Le second aspect à prendre en considération, c'est la comparaison du poids des fiscalités à l'échelle européenne. La France se classe première, de loin, quelle que soit l'imposition. Cela pèse d'autant plus sur les entreprises les plus humbles du secteur. Le mécanisme de clause de sauvegarde est une spécificité française, en tous cas dans son mode de calcul et de répartition. Il est d'une très grande complexité et est interdépendants des chiffres réalisés par l'ensemble du secteur. À titre personnel, je suis incapable de déterminer et de provisionner comptablement le montant que je devais reverser au titre de la clause de sauvegarde, avant la notification par le CEPS. Une première avancée serait de simplifier le système de fiscalité. Notre secteur est concerné par plus de huit taxes spécifiques – taxe sur le chiffre d'affaire, taxe sur la promotion, etc. –, indépendamment des droits que chaque entreprise verse pour l'enregistrement et la mise à jour de ses médicaments. Certaines de nos entreprises se sont engagées dans la mise à jour de leurs dossiers, notamment afin d'assurer la sécurisation de leurs approvisionnements. Par exemple, jusqu'il y a quelques années, j'achetais des ampoules vides pour des médicaments injectables auprès d'un seul fournisseur – ce qui pouvait constituer un facteur de vulnérabilité. J'ai décidé d'en enregistrer un deuxième. J'ai été amené à réaliser des études – ce qui a représenté plusieurs centaines de milliers d'euros. Et en plus, je dois m'acquitter d'un certain nombre de taxes afin de mettre à jour ce dossier. Je pense qu'objectivement, l'État devrait prendre sa part dans ces actions qui visent à la sécurisation de l'approvisionnement des médicaments. Il ne me paraît pas légitime de verser une taxe pour enregistrer cette mise à jour de dossiers.

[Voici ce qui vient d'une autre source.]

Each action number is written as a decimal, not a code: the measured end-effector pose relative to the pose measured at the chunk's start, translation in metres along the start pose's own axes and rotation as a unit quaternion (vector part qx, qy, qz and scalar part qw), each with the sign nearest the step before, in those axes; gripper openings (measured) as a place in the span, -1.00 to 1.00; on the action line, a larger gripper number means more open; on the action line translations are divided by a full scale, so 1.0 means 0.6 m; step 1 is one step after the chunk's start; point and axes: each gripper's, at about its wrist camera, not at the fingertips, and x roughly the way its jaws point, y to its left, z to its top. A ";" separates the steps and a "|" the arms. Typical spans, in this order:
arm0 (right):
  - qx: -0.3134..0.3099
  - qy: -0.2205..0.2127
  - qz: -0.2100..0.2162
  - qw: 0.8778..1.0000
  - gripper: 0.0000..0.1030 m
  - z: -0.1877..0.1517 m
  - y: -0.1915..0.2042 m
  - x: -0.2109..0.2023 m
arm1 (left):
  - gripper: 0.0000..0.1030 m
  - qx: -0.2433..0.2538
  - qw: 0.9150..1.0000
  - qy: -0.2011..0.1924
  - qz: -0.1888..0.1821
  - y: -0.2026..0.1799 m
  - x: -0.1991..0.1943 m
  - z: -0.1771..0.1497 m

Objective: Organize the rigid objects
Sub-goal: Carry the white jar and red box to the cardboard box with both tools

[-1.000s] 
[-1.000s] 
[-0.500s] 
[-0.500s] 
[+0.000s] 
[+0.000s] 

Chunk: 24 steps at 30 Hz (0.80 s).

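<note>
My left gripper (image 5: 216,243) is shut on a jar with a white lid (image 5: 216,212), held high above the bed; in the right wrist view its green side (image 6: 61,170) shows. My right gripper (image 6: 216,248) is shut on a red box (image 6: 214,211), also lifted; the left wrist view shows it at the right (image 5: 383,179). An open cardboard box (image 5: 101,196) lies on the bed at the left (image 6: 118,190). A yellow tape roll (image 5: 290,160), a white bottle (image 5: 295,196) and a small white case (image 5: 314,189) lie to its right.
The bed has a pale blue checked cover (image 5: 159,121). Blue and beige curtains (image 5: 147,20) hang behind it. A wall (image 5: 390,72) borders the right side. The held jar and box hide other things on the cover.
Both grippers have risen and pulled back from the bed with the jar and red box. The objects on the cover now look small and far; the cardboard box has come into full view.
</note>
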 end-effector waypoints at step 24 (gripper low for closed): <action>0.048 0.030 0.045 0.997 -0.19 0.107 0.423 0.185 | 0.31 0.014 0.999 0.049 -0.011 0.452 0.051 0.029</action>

Le regard que vous portez est-il celui de l'AMLIS ou de l'ensemble des industries du secteur pharmaceutique ? Vos préoccupations diffèrent-elles de celles des autres laboratoires ?
Nous nous différencions par notre taille, qui pèse dans l'opérationnalité de nos entreprises. Ce qui a énormément changé ces quinze dernières années, c'est l'augmentation du poids de l'implémentation réglementaire dans le quotidien. 80 % des recrutements que j'ai menés sur cette période portent sur des profils supports pour les dimensions de qualité et de réglementation. La mise en place de la sérialisation en est un exemple. Ce dispositif européen vise à réduire les risques de contrefaçon de médicaments et leur arrivée dans les pharmacies et hôpitaux. Du fait de certaines évolutions dans les matières premières, il a fallu refaire des études, par exemple sur les nitrosamines. Un décret a été publié il y a quelques mois. Après l'explosion des pénuries de médicaments, nos entreprises doivent constituer des stocks minimaux de deux mois sur leurs MITM. Toutes ces mesures ont un coût et nous ne disposons pas de ressources cachées que nous pourrions dégager. Les mesures impactent le prix de revient industriel. Or, les prix continuent à baisser. Il y a un effet ciseaux. Le CEPS impose régulièrement des baisses de prix de 20 %. À la fin, on ne sait plus faire. Des étapes d'implémentation réglementaire coûteuses s'ajoutent sans cesse aux procédures de production. Par exemple, la sérialisation requiert d'apposer un code unique sur chaque boîte de médicaments afin que les pharmaciens vérifient dans une base de données que le produit délivré n'est pas une contrefaçon.
Nos administrations ne dialoguent pas les unes avec les autres. L'ANSM et la direction générale de la santé (DGS) – qui sont nos autorités de tutelle concernant la qualité et la sécurité du médicament – n'ont pas pour missions de se préoccuper pas de l'impact économique de leurs décisions. Le CEPS s'intéresse lui aux aspects économiques mais n'entend pas les questions de réglementations supplémentaires sur la qualité ou la sécurité.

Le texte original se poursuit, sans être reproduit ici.